TeraFlow Testbed TeraFlow Projects

Teraflow Data Services for the Sloan Digital Sky Survey (SDSS)

Astronomical data is growing at an exponential rate, doubling approximately every year The main reason for this trend is Moore's Law, since the power of the underlying hardware used by data collection and processing grows via Moore's Law. As one example, the Sloan Digital Sky Survey (SDSS) is mapping in detail one-quarter of the entire sky, determining the positions and brightnesses of more than 300 million celestial objects. It will also measure the distances to more than a million galaxies and quasars.

A research group led by Alex Szalay from John Hopkins University in collaboration with Jim Gray from Microsoft is building the science archive for the project. The first data from this project was released in 2001 and was about 80 GB in size. The second release (DR1) of data took place in 2003 and conisted of about 1 TB of data. The third release of data (DR2) took place in 2004 and consists of about 1.7 TB.

At a technical demonstration at the SC 04 meeting in 2004, this data was distributed using the UDT high performance data transport protocol (part of the teraflow data services). This is the first time this data was distributed via the network instead of by shipping disks of data. With UDT and high performance networks, the data could be transported over 1000x faster than with the TCP protocol as standardly deployed over today's networks.

The goals of this project are 1) to use teraflow data services to distribute SDSS data; and 2) to use teraflow data services to process the data continuously so the releases of data becomes a continuous process instead of an episodic one.

Up-to-date information on the SDSS Project can be found at SDSS Wiki

Pantheon Gateway Testbed

Today, research in data integration and data assimulation is hindered by the lack of availability to researchers of large collections of heterogeneous data that can be used for developing and testing new technologies. In this project, we are archiving highway sensor data, overhead imagery, text based data about special events that may affect traffic, and weather related data. These resources will be archived each day and made available to the community for testing novel data integration and assimulation strategies.

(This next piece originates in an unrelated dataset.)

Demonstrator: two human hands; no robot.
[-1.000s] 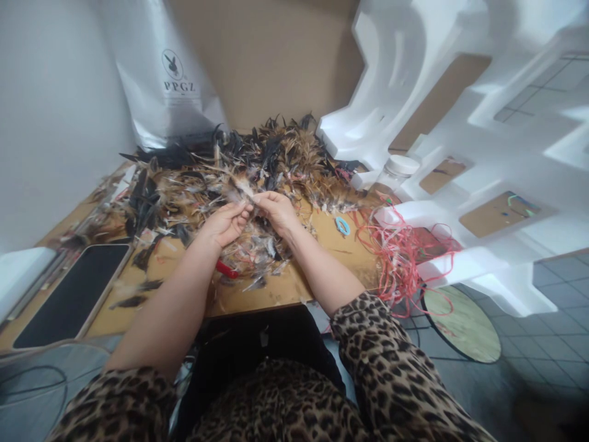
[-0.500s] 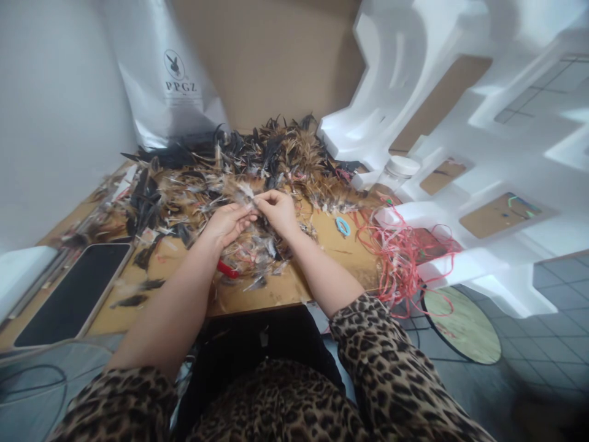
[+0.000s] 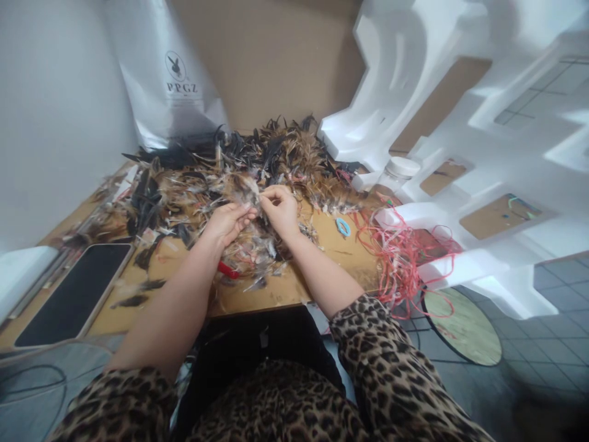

Today, this data is collected, but not archived, by the Gateway System that coves the three state, fifteen county Gary-Chicago-Milwaukee (GCM) corridor. The Gateway System uses fixed traffic sensors in addition to other data sources to compute real-time traffic congestion data and displays this data to the public at two websites http://www.gcmtravel.com and http://www.travelinfo.org.

The Pantheon Gateway Testbed archives this data, overlays additional data, and makes this available to the community as a resource.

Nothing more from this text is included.